An asteroid is a relatively small celestial body in the Solar System moving in orbit around the Sun. Asteroids are significantly smaller in mass and size than planets, have an irregular shape, and do not have an atmosphere, although they may also have satellites.
The term asteroid (from ancient Greek ἀστεροειδής - “like a star”, from ἀστήρ - “star” and εῖ̓δος - “appearance, appearance, quality”) was introduced by William Herschel on the basis that these objects, when observed through a telescope, looked like points of stars - in contrast to planets, which look like disks when observed through a telescope. The exact definition of the term "asteroid" is still not established. Until 2006, asteroids were also called minor planets.

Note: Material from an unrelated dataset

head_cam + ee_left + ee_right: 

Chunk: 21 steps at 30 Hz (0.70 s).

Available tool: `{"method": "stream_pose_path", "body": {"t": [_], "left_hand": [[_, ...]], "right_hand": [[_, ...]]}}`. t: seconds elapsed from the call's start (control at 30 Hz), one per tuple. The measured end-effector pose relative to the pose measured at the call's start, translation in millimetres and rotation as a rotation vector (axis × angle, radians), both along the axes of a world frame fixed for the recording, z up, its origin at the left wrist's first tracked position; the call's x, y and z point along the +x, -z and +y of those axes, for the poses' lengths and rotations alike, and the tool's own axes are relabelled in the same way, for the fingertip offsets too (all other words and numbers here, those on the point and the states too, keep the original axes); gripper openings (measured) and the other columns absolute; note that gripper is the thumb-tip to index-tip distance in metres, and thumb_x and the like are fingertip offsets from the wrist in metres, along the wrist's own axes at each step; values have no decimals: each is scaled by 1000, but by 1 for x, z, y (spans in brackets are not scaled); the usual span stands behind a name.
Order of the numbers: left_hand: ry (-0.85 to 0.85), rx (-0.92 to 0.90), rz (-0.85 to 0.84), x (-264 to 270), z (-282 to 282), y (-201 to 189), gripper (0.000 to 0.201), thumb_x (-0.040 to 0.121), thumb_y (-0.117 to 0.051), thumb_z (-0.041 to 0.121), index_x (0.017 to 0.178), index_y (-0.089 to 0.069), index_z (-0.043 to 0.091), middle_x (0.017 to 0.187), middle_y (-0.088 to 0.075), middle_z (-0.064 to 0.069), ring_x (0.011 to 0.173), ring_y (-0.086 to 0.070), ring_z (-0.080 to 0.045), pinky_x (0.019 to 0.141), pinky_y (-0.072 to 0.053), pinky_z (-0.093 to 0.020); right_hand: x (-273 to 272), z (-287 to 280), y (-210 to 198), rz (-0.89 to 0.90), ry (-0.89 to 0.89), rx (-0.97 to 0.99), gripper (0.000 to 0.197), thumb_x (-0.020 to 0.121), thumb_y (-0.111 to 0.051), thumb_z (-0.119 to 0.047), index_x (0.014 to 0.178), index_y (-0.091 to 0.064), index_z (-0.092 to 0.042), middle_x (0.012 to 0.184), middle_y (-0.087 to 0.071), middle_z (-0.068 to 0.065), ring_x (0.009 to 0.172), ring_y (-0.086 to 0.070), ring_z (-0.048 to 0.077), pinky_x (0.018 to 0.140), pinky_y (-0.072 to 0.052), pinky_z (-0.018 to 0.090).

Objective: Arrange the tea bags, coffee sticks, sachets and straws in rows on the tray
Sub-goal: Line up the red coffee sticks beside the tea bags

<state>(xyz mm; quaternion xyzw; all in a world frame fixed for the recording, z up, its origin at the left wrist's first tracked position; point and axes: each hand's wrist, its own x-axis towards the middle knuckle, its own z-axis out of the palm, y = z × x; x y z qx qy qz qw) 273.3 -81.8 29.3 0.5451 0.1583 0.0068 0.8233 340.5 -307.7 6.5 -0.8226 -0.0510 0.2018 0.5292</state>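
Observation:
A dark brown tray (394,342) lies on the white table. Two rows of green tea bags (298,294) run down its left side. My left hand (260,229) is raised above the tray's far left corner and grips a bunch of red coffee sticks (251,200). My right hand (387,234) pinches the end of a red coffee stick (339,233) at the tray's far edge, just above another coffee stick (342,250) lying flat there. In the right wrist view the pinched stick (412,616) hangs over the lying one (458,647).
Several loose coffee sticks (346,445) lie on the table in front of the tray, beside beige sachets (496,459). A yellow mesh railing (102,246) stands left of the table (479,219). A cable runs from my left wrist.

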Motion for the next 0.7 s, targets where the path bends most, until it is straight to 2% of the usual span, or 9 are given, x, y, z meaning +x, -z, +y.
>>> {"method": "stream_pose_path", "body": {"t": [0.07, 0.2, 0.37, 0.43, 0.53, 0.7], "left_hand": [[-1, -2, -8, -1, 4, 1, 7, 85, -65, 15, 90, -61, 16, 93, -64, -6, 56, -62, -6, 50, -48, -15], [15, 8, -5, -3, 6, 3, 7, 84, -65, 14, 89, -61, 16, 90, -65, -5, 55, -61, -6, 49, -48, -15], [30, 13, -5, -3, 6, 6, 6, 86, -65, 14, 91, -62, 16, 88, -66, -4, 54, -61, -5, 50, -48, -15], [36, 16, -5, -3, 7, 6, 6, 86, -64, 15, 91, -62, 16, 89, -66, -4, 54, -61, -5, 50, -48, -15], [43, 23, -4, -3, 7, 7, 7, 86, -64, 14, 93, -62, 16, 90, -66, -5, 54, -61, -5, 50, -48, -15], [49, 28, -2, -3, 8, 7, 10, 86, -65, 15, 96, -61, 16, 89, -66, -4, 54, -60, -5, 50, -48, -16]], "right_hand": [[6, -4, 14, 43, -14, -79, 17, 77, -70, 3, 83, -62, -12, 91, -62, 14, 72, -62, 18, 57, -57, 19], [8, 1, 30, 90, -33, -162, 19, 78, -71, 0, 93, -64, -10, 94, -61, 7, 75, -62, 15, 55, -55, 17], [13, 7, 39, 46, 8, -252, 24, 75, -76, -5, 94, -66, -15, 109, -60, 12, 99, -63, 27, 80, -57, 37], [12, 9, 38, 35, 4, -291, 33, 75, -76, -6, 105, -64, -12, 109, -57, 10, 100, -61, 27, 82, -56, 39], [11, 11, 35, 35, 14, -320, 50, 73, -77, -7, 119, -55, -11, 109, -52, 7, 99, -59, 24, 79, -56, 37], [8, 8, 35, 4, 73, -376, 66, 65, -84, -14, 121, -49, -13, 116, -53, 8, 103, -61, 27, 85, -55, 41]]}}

The main parameter by which classification is carried out is body size. Asteroids are considered bodies with a diameter of more than 30 m
Slide 4
Collisions of the Earth with smaller celestial objects.
The Earth has many opportunities to encounter small celestial objects. Among the asteroids, the orbits of which, as a result of the long-term action of giant planets, can cross the orbit of the Earth, there are at least 200 thousand objects with diameters of about 100 m. Our planet collides with such bodies at least once every 5 thousand years. Therefore, approximately 20 craters with a diameter of more than 1 km are formed on Earth every 100 thousand years. Small asteroid fragments (meter-sized blocks, stones and dust particles, including those from comets) continuously fall to the Earth.
Slide 5
"Star Wounds"
When a large celestial body falls onto the Earth's surface, craters are formed. Such events are called astroproblems, “star wounds”. On Earth they are not very numerous (compared to the Moon) and are quickly smoothed out under the influence of erosion and other processes. A total of 120 craters have been found on the surface of the planet. 33 craters have a diameter of more than 5 km and are about 150 million years old.
The first crater was discovered in the 1920s in Devil's Canyon in the North American state of Arizona. Fig. 15 The diameter of the crater is 1.2 km, depth is 175 m, approximate age is 49 thousand years. According to scientists' calculations, such a crater could have formed when the Earth collided with a body of forty meters in diameter.
Slide 6
Global catastrophes every 30 million years.
According to modern science, in just the last 250 million years there have been nine extinctions of living organisms with an average interval of 30 million years. These disasters can be associated with the fall of large asteroids or comets to Earth.
Let us note that it is not only the Earth that suffers from uninvited guests. Spacecraft have photographed the surfaces of the Moon, Mars, and Mercury. The craters are clearly visible on them, and they are much better preserved due to the peculiarities of the local climate.
Slide 7
Asteroids in Russia.
On the territory of Russia, several “star wounds” stand out: in the north of Siberia -
1. Popigaiskaya - with a crater diameter of 100 km and an age of 36-37 million years,
2. Puchezh-Katunskaya - with a crater of 80 km, whose age is estimated at 180 million years,
3. Kara - with a diameter of 65 km and age - 70 million years.
Slide 8
Tunguska phenomenon
The Tunguska object, which caused an explosion with a power of 20 megatons at an altitude of 5-8 km above the Earth's surface. To determine the power of the explosion, it is equated in its destructive effect on the environment to the explosion of a hydrogen bomb with a TNT equivalent, in this case 20 megatons of TNT, which is 100 times greater than the energy of the nuclear explosion in Hiroshima. According to modern estimates, the mass of this body could reach from 1 to 5 million tons. An unknown body invaded the earth's atmosphere on June 30, 1908 in the Podkamennaya Tunguska River basin in Siberia.
Since 1927, eight expeditions of Russian scientists successively worked at the site of the fall of the Tunguska phenomenon. It was determined that within a radius of 30 km from the explosion site, all the trees were knocked down by the shock wave. The radiation burn caused a huge forest fire. The explosion was accompanied by a strong sound. Over a vast territory, according to the testimony of residents of the surrounding (very rare in the taiga) villages, unusually light nights were observed. But none of the expeditions found a single piece of the meteorite.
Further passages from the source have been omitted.